ASSIGNED TASK »
Find and return every line of the data that contains the word "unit".

THE DATA »
******
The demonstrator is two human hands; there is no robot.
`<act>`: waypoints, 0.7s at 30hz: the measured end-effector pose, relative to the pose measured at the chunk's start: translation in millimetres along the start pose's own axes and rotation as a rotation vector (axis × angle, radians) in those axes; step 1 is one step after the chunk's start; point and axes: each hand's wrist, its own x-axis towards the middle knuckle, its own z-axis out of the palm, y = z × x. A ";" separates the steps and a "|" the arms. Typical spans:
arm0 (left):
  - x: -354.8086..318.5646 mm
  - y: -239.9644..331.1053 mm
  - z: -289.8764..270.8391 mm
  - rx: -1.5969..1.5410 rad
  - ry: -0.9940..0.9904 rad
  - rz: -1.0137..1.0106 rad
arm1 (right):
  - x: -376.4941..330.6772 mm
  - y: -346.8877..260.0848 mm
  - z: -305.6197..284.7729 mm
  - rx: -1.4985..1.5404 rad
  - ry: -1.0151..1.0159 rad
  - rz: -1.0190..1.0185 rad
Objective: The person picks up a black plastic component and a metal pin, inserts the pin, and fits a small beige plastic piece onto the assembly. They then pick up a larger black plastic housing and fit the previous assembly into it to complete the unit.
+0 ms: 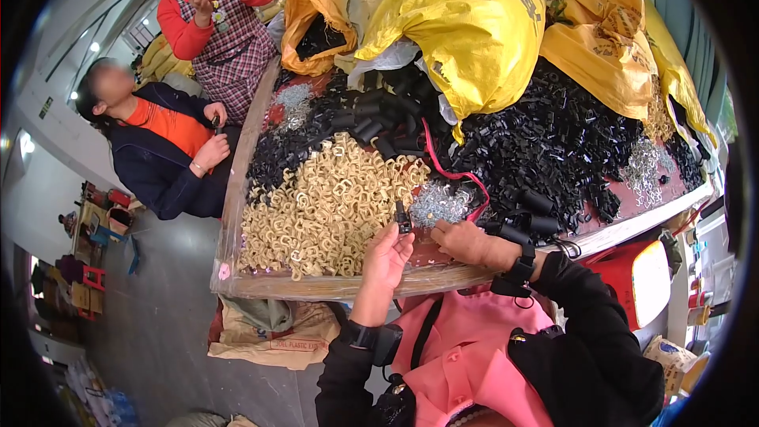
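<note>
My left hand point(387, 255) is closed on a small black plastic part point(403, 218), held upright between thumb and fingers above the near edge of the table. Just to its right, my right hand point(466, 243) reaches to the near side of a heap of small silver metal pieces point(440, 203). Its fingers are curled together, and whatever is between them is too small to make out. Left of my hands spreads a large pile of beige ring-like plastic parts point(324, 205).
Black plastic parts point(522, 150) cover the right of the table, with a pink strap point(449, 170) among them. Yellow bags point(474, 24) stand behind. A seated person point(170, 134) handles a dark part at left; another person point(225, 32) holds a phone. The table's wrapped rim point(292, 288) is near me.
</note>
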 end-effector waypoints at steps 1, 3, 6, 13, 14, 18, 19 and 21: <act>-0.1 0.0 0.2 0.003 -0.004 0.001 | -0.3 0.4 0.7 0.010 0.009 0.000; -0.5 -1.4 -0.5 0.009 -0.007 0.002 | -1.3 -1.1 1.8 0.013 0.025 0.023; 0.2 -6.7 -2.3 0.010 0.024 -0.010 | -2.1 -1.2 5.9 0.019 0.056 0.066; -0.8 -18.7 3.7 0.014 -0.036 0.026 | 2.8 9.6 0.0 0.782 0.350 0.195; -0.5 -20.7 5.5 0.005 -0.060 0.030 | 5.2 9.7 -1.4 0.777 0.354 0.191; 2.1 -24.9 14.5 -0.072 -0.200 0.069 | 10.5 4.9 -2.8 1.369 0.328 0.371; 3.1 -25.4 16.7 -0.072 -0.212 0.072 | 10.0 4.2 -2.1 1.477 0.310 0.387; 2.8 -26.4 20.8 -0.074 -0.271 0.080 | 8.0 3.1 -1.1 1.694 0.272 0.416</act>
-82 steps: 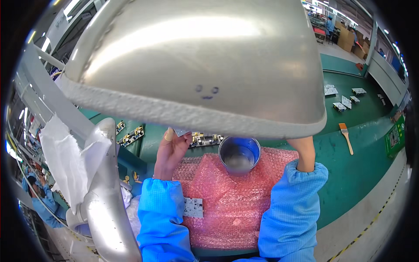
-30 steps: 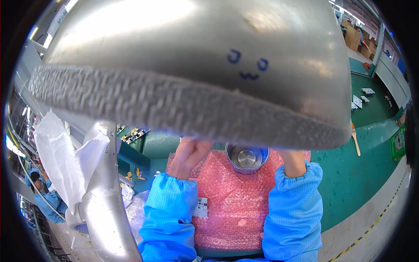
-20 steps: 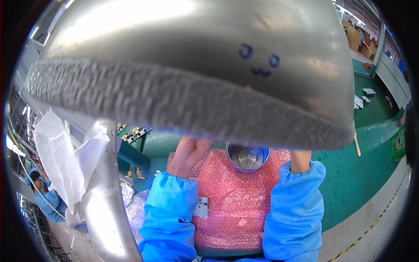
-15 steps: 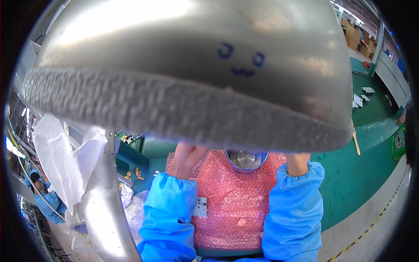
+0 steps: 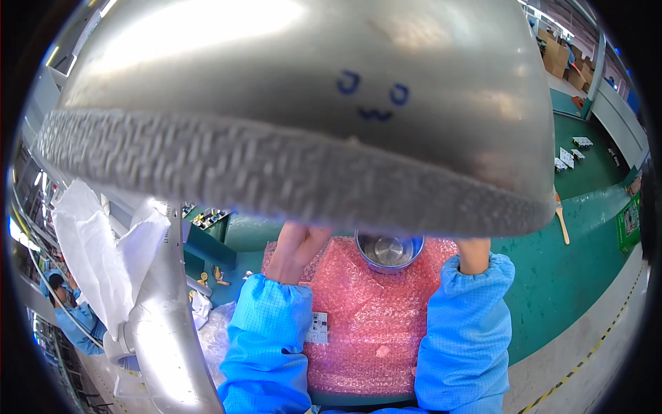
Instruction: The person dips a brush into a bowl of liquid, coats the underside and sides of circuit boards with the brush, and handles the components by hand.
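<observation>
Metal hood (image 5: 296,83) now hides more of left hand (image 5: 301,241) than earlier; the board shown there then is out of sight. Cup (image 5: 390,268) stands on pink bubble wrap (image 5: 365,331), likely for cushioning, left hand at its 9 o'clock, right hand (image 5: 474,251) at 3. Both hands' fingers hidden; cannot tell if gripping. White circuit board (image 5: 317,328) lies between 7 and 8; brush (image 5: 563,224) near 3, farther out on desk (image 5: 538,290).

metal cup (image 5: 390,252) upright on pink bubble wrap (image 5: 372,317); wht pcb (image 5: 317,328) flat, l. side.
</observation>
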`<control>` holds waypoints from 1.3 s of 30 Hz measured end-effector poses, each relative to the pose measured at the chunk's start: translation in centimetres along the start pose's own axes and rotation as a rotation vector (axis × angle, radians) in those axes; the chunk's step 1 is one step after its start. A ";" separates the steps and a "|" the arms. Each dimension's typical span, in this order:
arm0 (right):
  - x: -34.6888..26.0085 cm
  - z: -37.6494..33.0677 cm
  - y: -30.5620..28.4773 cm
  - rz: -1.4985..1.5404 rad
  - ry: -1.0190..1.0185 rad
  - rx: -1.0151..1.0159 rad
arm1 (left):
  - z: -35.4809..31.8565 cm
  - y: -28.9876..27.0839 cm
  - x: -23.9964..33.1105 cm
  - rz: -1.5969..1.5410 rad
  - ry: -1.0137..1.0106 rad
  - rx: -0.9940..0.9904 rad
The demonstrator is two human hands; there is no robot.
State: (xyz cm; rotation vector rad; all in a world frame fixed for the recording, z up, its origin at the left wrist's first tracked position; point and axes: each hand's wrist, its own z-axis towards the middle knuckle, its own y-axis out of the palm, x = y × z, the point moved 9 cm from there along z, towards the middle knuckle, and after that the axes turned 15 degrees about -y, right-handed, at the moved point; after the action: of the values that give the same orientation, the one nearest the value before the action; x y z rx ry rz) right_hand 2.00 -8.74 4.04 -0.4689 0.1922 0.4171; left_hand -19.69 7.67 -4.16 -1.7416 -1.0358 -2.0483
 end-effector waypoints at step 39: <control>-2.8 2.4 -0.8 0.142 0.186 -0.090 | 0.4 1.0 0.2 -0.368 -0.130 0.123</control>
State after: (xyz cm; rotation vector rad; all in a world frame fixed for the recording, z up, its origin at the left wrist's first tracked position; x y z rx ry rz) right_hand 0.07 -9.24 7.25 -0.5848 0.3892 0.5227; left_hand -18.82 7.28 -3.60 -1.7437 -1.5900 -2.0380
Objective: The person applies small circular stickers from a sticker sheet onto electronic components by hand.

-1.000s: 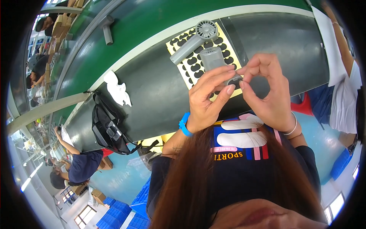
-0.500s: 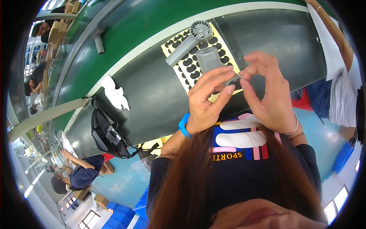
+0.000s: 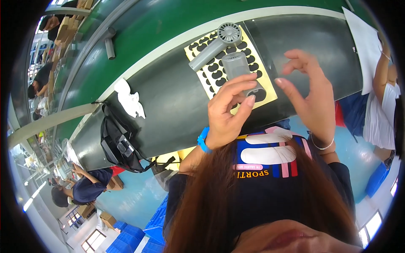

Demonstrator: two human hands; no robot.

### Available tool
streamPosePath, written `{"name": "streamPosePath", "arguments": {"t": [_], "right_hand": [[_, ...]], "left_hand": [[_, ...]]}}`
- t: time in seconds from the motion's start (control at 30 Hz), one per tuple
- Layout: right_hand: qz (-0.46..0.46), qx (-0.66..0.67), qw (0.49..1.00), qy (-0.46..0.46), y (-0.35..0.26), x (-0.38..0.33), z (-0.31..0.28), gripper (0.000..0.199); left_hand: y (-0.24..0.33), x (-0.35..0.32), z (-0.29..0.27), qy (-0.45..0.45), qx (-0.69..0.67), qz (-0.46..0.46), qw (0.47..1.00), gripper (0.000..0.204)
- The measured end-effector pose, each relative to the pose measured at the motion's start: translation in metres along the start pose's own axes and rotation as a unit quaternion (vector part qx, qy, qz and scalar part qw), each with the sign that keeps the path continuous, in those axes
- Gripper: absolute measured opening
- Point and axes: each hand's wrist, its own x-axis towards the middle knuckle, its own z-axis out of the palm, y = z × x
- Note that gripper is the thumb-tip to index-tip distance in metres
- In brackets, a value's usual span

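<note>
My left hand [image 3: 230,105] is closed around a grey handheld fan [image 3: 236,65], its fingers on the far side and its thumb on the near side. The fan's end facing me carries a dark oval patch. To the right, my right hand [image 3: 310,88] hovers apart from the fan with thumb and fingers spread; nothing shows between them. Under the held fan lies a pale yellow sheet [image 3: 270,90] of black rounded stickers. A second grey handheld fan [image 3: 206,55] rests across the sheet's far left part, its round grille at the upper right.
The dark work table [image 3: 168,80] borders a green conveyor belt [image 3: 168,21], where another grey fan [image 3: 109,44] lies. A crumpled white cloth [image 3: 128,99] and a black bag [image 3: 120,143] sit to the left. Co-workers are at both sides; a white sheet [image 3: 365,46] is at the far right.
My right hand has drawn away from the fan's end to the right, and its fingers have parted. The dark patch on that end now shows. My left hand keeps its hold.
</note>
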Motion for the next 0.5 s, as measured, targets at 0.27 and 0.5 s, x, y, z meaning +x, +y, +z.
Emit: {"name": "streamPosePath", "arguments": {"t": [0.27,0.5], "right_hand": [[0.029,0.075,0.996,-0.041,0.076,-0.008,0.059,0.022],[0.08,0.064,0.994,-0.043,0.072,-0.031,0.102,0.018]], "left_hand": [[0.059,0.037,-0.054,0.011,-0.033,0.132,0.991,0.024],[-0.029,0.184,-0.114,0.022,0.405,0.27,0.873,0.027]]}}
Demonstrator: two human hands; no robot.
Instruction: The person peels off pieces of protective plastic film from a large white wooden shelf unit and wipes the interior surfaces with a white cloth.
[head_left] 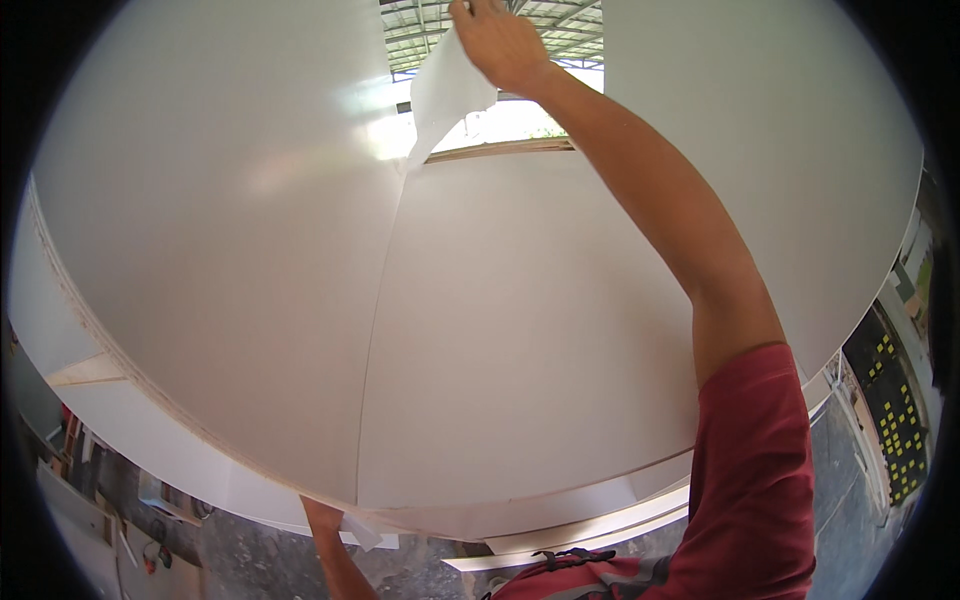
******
SOLUTION FOR THIS PROBLEM »
Objective: The person picks up a black plastic component and a metal pin, inserts the pin, and fits a small beige plastic piece onto the assembly. They then pick up a larger black plastic housing and fit the previous assembly into it to complete the unit.
- The measured end-effector pose, each relative to the pose measured at the motion's start: translation in metres along the start pose's own axes and rotation as a unit quaternion (vector part qx, qy, qz and scalar part qw), each with the sign that keeps the path continuous, in those axes
Instruction: The person peels off pieces of protective plastic film from a large white wooden shelf unit and wipes the interior surfaces with a white cloth.

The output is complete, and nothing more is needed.